То, что нельзя забыть | страница 38



Говорил Михаил Иванович вещи, которые слышать мне не приходилось ни в Ленинградской академии, ни, тем более, нигде раньше. Он учил: рисунок не есть проекция на бумагу видимого предмета. Это — метод срисовывания. Рисовать — значит научиться видеть объемы света и теней, которые должно выстраивать как архитектурные, и пустоты листа бумаги нужно видеть как существенную часть рисунка, как воздух, живую среду. Когда вы занимаетесь живописью, не стремитесь цветом приблизиться к реальной окраске того, что пишете. Не это цель живописи. Цвет нужно не видеть, а ощущать. Нужно не красить, а трепетать цветом. Заставить цвет вибрировать нюансами и полутонами. В природе нет открытых красок, таких, как краски из тюбиков на ваших палитрах. Цвет живет в атмосфере естества и воздуха. Взаимодействуя, они рождают гармонию — жи-во-пись. Художник — человек воздуха.

Мы не очень-то понимали его слова, а потому и не могли их оценить. А сегодня вспоминаю с благодарностью, и пусть эти слова звучат для уха нынешних производителей нового искусства анахронизмом, — они обязательно прора­стут, как прорастают зеленые стебли сквозь асфальт.

Умный, красноречивый, интеллигент из бывших. Спасибо Вам, что были в моей юности, спасибо за ваши уроки. Жив Курилко(а)!


* * *

Мама по каким-то заботам уехала в Винницу. Уехала с младшим братом, меня оставила с теткой Марией, у которой в деревне Калиновка мы снимали комнату.

К вечеру этого дня тетка Мария ждала гостя. Я никогда не видел в доме го­стей. Раньше обычного она велела своей дочери Ганьке идти спать на другую половину, а мне постелила на печи. Печь делила просторную светлицу на две половины.

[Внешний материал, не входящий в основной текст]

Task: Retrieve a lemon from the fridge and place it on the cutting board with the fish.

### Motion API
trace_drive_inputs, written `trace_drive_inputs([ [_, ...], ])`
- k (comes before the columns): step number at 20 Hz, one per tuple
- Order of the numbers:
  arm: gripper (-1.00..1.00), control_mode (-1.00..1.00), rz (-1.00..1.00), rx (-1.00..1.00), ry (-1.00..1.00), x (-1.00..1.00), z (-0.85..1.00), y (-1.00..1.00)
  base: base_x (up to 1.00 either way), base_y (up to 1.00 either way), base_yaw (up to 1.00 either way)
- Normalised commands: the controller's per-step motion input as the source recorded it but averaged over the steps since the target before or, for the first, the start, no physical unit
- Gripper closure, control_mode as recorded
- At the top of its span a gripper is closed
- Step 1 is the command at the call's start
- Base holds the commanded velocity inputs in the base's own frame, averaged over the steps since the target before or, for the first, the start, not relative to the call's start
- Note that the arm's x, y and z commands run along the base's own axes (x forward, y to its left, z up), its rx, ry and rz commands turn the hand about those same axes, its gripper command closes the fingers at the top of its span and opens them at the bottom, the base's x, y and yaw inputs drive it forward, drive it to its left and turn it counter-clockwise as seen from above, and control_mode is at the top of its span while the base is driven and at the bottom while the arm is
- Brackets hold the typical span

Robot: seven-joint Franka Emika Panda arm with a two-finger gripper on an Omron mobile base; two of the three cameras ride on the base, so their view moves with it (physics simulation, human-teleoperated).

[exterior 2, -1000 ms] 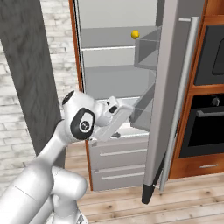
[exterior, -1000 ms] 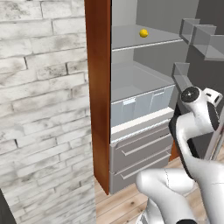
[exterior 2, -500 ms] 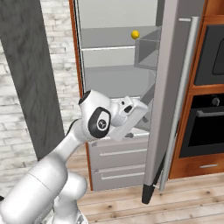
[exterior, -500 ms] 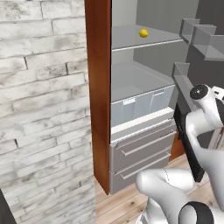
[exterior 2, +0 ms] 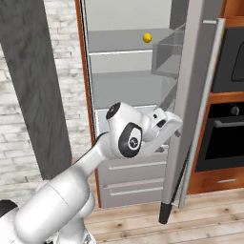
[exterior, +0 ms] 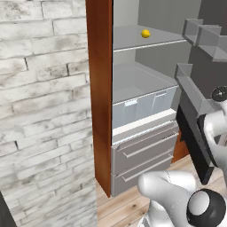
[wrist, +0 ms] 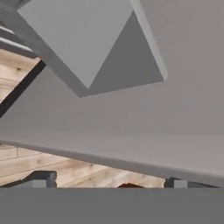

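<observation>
The lemon (exterior: 145, 33) (exterior 2: 147, 37) lies small and yellow on an upper shelf of the open fridge (exterior: 142, 150) (exterior 2: 124, 62), towards the back. My gripper (wrist: 109, 183) is well below that shelf, close against the inner face of the swung-open fridge door (exterior 2: 190, 95) (exterior: 195, 111). In the hand view its fingertips (wrist: 43, 179) stand far apart with nothing between them, so it is open. A door bin (wrist: 100, 48) juts out just ahead of the hand. The cutting board and the fish are out of view.
Under the shelves sit a clear crisper bin (exterior: 142, 106) and two grey drawers (exterior: 144, 153). A white brick wall (exterior: 44, 111) and a brown side panel (exterior: 101, 88) flank the fridge on the left. A dark oven (exterior 2: 224, 138) stands right of the door's long bar handle (exterior 2: 209, 86).
The arm has swung to the right, bringing the hand nearer to the inner side of the fridge door. The gripper stays open and the lemon has not moved.
</observation>
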Motion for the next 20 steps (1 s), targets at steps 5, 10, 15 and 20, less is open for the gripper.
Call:
trace_drive_inputs([
  [5,-1.0,-1.0,0.05,0.07,-0.13,-0.06,0.0,-0.6,0.0,0.0,0.0],
  [10,-1.0,-1.0,0.1,0.2,-0.19,0.37,0.0,-1.0,0.0,0.0,0.0],
  [15,-1.0,-1.0,0.04,0.25,-0.15,0.58,0.03,-1.0,0.0,0.0,0.0],
  [20,-1.0,-1.0,-0.01,0.17,-0.15,-0.24,0.46,-0.41,0.0,0.0,0.0],
])
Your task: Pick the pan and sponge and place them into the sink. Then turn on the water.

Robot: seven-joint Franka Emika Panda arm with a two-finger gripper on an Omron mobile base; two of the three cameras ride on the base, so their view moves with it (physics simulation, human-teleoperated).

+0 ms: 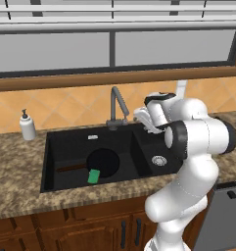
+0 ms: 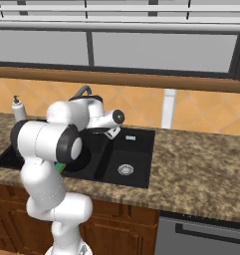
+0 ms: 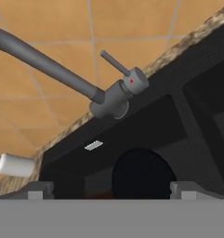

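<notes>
The black pan (image 1: 103,162) lies flat in the larger left basin of the black sink (image 1: 65,139), its brown handle pointing left. Resting on the pan's front rim is the green sponge (image 1: 93,176). My gripper (image 1: 145,122) hovers open above the divider between the basins, just right of the grey gooseneck faucet (image 1: 117,105). In the hand view the faucet (image 3: 114,100) with its lever (image 3: 115,63) is straight ahead, the pan (image 3: 141,174) sits below it, and my gripper (image 3: 112,190) is empty between widely spread fingertips. No water stream shows at the spout.
A white soap dispenser (image 1: 27,126) stands on the speckled counter left of the sink. The smaller right basin holds a silver drain (image 1: 159,160). A tiled wall and window ledge rise behind the faucet. A dishwasher front (image 2: 201,234) sits below the counter at right.
</notes>
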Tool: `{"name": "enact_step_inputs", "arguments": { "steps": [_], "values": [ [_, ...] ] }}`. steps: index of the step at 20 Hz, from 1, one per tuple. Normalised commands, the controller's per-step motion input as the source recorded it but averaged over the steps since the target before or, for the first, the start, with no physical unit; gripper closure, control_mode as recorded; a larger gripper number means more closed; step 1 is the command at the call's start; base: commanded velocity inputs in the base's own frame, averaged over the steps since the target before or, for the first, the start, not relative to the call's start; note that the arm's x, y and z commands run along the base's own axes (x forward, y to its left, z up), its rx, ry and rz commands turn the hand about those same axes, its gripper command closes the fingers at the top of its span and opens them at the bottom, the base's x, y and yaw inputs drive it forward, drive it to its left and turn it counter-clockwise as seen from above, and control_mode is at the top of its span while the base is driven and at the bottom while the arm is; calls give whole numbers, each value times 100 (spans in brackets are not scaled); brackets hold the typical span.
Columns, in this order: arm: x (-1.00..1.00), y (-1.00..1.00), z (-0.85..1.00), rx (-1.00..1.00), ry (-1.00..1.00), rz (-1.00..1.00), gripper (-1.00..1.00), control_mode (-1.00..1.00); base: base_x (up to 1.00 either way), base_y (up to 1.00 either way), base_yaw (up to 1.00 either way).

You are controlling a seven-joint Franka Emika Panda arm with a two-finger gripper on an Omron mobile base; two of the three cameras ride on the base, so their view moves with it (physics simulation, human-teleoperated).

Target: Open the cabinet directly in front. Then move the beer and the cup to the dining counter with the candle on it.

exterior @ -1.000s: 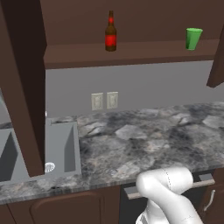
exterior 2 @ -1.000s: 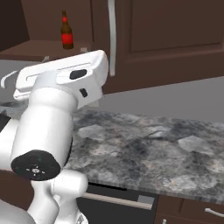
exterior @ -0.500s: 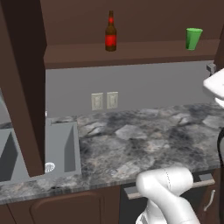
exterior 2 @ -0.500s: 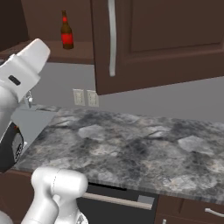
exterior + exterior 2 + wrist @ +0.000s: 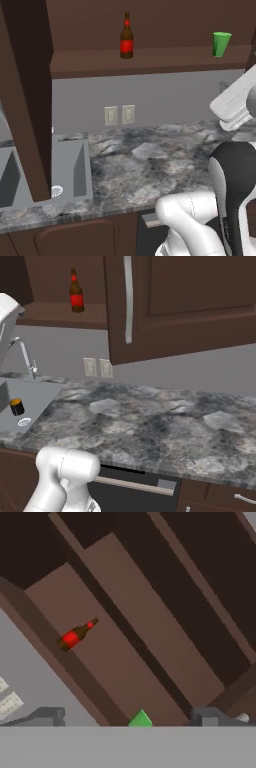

Слева от печки стоял простой деревянный стол, две скамьи у стола и в торце — табуретка. У стены — топчан, тоже деревянный, крепко сколоченный, с сенным матрасом, устланным самотканым покрывалом, и несколькими подушками, уложенными пирамидой и сверху накрытыми льняной тканью с вышитым крестом орнаментом. Над топчаном висела картина, написанная на клеенке масляными красками: лебеди, лилии. Вот и вся простота быта.

Я начал было дремать, когда услышал металлический лязг клямки открывающейся двери. Пришел гость. Это был офицер, высокого роста для нашей с низким потолком светелки, в гимнастерке с погонами и с орденом на груди. На погонах две маленькие звездочки, как у моего папы. Он мне сразу понравился. Припадая на левую ногу, проходя мимо печи, он протянул руку и потрепал мою жесткую шевелюру. «Спи, спи, хлопец», — сказал он и прошел за печь, где тетка Мария хлопотала у стола.